Copy exactly the lines of the material below, starting with the first and including the line that holds "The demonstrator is".

★ ★ ★ ★ ★ ★ ★

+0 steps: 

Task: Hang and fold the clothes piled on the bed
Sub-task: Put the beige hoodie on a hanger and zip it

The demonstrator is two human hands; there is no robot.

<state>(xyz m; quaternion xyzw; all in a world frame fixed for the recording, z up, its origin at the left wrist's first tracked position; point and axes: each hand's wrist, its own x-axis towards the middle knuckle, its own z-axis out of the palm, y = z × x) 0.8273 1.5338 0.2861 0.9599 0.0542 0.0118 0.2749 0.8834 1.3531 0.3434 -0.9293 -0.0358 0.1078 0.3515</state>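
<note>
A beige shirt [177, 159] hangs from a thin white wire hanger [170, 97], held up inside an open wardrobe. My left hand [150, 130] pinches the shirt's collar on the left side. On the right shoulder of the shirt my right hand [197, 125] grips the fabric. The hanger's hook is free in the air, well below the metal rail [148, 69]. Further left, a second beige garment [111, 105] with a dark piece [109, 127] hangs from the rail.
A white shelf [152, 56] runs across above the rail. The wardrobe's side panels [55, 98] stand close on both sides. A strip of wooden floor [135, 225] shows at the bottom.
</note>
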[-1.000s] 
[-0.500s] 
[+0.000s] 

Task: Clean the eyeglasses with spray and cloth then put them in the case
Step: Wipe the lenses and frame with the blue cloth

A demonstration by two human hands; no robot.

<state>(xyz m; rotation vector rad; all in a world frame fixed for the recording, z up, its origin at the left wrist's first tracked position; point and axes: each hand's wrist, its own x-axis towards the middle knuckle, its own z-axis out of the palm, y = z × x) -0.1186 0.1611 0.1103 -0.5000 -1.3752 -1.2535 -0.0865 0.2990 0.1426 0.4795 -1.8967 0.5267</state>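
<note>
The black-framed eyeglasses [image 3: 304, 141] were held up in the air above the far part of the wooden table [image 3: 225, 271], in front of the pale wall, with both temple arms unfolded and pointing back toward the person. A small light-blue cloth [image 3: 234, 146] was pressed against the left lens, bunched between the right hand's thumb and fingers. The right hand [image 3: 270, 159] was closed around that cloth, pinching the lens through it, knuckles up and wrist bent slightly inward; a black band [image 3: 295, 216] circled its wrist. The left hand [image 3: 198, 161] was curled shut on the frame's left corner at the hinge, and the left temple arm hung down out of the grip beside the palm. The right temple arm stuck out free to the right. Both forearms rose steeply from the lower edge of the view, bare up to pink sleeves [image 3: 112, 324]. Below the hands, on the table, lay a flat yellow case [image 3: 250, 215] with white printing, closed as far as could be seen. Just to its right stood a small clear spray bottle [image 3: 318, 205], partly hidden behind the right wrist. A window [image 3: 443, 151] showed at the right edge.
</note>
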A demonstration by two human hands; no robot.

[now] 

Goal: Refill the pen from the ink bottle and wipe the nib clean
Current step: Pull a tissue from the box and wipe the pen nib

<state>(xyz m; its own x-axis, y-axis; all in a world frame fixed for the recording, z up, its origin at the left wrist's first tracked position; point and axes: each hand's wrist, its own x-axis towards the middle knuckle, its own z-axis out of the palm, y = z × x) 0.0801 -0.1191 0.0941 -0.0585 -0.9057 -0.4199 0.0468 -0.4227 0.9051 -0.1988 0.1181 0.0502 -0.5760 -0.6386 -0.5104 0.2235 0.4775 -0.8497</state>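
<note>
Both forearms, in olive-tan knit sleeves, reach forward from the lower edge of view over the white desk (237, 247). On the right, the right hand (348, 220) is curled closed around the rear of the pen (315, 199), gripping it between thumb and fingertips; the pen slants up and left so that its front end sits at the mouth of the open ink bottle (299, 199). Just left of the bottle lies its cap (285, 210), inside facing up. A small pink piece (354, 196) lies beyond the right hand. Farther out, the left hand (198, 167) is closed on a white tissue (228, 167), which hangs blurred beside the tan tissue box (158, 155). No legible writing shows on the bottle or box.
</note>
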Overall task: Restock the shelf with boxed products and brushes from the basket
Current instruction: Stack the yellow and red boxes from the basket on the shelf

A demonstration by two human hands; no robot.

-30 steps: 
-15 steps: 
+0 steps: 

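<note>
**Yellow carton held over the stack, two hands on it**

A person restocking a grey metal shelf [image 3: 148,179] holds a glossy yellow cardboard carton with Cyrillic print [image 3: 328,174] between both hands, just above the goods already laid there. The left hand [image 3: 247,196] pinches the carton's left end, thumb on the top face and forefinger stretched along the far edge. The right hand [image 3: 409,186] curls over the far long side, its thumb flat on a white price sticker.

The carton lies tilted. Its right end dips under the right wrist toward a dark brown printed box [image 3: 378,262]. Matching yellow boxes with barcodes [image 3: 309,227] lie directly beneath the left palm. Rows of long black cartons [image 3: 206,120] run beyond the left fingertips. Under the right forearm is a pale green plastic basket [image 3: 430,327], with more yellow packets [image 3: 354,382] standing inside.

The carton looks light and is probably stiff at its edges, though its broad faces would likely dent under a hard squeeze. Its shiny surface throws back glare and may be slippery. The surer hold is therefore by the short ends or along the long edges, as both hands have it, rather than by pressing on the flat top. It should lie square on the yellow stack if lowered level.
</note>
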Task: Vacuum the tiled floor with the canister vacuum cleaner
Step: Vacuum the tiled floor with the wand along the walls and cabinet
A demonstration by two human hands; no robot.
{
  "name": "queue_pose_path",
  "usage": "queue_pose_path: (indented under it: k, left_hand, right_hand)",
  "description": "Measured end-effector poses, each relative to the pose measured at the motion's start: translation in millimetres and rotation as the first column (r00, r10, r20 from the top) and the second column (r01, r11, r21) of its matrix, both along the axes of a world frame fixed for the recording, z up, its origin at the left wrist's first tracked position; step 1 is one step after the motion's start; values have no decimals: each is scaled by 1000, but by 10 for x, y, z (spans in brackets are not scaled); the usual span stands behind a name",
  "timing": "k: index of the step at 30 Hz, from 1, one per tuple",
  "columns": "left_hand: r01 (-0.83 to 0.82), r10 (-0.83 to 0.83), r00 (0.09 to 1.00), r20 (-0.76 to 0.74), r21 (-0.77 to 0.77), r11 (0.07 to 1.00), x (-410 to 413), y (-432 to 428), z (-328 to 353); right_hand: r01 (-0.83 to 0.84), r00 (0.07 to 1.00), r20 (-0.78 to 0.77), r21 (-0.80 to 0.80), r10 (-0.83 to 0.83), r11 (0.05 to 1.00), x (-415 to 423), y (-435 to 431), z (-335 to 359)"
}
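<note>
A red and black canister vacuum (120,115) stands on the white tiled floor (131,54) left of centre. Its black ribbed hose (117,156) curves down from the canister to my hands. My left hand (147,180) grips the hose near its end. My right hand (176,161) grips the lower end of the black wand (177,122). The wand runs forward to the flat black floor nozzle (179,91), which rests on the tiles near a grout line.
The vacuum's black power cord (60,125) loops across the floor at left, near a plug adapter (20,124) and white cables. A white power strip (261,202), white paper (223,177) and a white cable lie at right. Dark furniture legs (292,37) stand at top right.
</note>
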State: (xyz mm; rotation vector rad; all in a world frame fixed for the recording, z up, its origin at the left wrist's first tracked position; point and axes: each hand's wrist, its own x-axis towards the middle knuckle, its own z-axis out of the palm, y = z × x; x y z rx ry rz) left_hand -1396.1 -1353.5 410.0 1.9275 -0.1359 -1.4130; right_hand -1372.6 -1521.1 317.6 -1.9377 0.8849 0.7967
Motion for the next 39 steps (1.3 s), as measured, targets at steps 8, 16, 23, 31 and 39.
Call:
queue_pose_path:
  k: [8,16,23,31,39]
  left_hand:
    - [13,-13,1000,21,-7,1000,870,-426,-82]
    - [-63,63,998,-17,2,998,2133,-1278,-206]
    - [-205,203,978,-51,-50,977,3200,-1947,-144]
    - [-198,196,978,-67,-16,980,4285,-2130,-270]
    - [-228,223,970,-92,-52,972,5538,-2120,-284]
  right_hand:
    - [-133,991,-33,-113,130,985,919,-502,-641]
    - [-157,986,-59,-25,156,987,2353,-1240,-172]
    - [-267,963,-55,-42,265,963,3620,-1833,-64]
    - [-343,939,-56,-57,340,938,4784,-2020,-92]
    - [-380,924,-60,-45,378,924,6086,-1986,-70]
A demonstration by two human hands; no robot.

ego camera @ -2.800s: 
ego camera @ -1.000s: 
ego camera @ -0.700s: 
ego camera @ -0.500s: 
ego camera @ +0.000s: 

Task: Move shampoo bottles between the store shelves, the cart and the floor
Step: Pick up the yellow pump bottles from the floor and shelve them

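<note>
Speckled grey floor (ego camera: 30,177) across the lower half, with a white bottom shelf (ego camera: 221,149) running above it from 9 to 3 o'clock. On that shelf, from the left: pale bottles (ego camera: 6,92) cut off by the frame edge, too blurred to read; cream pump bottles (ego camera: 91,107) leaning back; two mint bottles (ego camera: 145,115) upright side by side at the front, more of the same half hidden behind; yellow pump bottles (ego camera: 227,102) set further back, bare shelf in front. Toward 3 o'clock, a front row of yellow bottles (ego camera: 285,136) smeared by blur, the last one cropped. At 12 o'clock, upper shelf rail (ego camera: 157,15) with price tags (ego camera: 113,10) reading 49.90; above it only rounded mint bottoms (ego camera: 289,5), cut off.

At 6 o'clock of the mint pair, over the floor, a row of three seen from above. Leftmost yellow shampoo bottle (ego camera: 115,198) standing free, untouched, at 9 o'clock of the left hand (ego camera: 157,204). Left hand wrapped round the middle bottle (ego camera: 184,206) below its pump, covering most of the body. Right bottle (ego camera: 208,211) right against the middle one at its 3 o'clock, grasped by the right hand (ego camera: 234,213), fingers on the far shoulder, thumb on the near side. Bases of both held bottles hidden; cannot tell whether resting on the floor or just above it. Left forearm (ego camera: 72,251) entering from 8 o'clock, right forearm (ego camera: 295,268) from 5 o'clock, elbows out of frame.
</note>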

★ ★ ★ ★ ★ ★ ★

● **Reply to the task**
+0 steps: 

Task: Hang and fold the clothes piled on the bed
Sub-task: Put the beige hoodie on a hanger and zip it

The demonstrator is two human hands; there is no robot.

This answer requires nothing else.